Re: [PATCH v21 18/24] ovpn: add support for peer floating

From: Antonio Quartulli
Date: Mon Mar 10 2025 - 08:58:32 EST


On 07/03/2025 11:12, Sabrina Dubroca wrote:
2025-03-06, 11:02:50 +0100, Antonio Quartulli wrote:
On 05/03/2025 17:56, Sabrina Dubroca wrote:
2025-03-05, 14:14:36 +0100, Antonio Quartulli wrote:
On 05/03/2025 12:20, Sabrina Dubroca wrote:
2025-03-05, 00:19:32 +0100, Antonio Quartulli wrote:
On 04/03/2025 19:37, Sabrina Dubroca wrote:
2025-03-04, 01:33:48 +0100, Antonio Quartulli wrote:
+void ovpn_peer_endpoints_update(struct ovpn_peer *peer, struct sk_buff *skb)
+{
+ struct hlist_nulls_head *nhead;
+ struct sockaddr_storage ss;
+ const u8 *local_ip = NULL;
+ struct sockaddr_in6 *sa6;
+ struct sockaddr_in *sa;
+ struct ovpn_bind *bind;
+ size_t salen = 0;
+
+ spin_lock_bh(&peer->lock);
+ bind = rcu_dereference_protected(peer->bind,
+ lockdep_is_held(&peer->lock));
+ if (unlikely(!bind))
+ goto unlock;
+
+ switch (skb->protocol) {
+ case htons(ETH_P_IP):
+ /* float check */
+ if (unlikely(!ovpn_bind_skb_src_match(bind, skb))) {
+ if (bind->remote.in4.sin_family == AF_INET)
+ local_ip = (u8 *)&bind->local;

If I'm reading this correctly, we always reuse the existing local
address when we have to re-create the bind, even if it doesn't match
the skb? The "local endpoint update" chunk below is doing that, but
only if we're keeping the same remote? It'll get updated the next time
we receive a packet and call ovpn_peer_endpoints_update.

That might irritate the RPF check on the other side, if we still use
our "old" source to talk to the new dest?

+ sa = (struct sockaddr_in *)&ss;
+ sa->sin_family = AF_INET;
+ sa->sin_addr.s_addr = ip_hdr(skb)->saddr;
+ sa->sin_port = udp_hdr(skb)->source;
+ salen = sizeof(*sa);
+ break;

I think the issue is simply this 'break' above - by removing it, everything
should work as expected.

Only if the bind was of the correct family? Checking an IPv4 local
address (in the bind) against an IPv6 source address in the packet (or
the other way around) isn't going to work well.

Ah I understand what you mean.

The purpose of "local_ip" is to provide a working local endpoint to be used
with the new remote address.
However, if the float is switching family we can't re-use the same old local
endpoint (hence the check).
In this case we'll learn the "new" local address later.

Does it make sense?

Sure, but we could have learned it immediately from the packet we just
got, whether we're changing family or not. No need to wait for the
next RX packet to also learn the new local address.

Indeed.


But if we now do a dst_cache_reset with the peer float,
ovpn_udp*_output will have to do a new route/local address lookup and
I guess that should clean up the local address stored in the bind, and
then update the dst_cache with the local address we just found.

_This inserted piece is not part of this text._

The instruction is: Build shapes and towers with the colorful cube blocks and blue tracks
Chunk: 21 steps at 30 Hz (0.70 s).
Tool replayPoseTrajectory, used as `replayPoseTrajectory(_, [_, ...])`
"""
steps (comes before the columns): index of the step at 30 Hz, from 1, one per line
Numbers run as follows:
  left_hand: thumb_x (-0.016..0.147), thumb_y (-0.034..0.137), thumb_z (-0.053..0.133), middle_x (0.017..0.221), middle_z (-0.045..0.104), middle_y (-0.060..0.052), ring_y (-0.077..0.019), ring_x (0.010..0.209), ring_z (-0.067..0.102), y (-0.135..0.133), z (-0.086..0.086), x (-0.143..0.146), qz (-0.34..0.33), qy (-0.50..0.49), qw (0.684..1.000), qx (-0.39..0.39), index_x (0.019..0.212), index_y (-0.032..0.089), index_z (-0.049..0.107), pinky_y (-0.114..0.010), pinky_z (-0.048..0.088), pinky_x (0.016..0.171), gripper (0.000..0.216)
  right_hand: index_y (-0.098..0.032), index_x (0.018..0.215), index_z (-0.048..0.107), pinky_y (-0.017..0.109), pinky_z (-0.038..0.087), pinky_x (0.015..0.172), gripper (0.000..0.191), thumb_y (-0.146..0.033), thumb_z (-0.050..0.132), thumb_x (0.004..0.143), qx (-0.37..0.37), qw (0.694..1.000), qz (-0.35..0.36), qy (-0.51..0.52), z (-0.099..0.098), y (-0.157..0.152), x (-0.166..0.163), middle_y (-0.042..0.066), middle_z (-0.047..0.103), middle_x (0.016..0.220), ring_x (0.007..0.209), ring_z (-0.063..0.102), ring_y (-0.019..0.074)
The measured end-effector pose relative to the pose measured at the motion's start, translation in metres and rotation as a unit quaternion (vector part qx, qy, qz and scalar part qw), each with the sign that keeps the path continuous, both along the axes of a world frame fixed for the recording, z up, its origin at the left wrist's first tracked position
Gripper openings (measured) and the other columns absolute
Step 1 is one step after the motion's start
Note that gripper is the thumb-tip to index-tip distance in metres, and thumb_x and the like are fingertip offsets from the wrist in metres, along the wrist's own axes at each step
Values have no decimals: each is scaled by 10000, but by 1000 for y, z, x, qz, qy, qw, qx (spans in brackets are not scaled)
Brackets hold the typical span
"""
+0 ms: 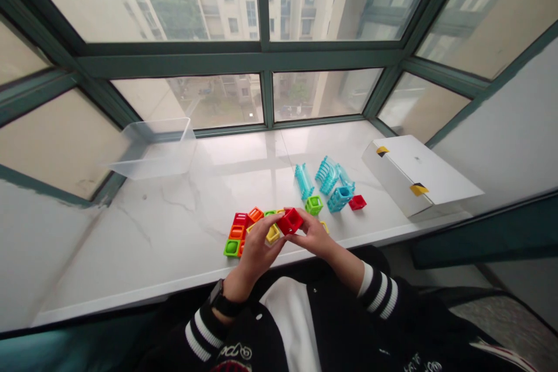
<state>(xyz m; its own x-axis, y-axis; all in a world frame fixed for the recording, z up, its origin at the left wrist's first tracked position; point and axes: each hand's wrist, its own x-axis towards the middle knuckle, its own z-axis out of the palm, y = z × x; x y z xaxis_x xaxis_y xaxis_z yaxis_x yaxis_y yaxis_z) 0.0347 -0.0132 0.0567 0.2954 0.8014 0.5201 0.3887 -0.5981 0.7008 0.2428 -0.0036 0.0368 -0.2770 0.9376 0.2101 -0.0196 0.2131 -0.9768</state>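
Both hands meet over the front edge of a white marble windowsill [174, 209]. My right hand [314, 236] and my left hand [255, 256] together pinch a red cube-shaped block [290, 221], lifted slightly off the sill. A yellow block [272, 234] sits just under my left fingers. Left of them lies a cluster of red, orange and green blocks [238, 233]. A lone green cube [313, 204] stands just behind the red one.
Several turquoise ribbed pieces [326, 177] and a small red block [357, 202] lie to the right. A white box [416, 174] with yellow tape sits at the far right. A clear plastic tub [154, 148] stands at the back left by the window.
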Motion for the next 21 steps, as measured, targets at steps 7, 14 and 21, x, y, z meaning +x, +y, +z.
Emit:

Right and this may not truly be what we want.

If peer X is sending packets to our IP1, we should at least try to reply
from the same address.

If we have two IPs, IP1 and IP2, and both can be used to reach peer X, we
should always try to use the one where we received traffic from X in the
first place.

I had a thought that it might not be our prefered address to talk to
X, but it would probably be, since we decided to use it (and thus X
used it as remote to talk to us).

I am not sure I follow this sentence: I think you are just confirming what I said above (please correct me if I am wrong)?


OTOH hand it is also true that with floating detection on both sides, the
situation will converge quickly, but there might be a reason why X chose IP1
as destination, therefore we should do our best to respect that.

And I guess the primary reason for X to choose IP1 would be "we sent
packets to X from IP1".

Probably. It truly depends on who initiated the connection.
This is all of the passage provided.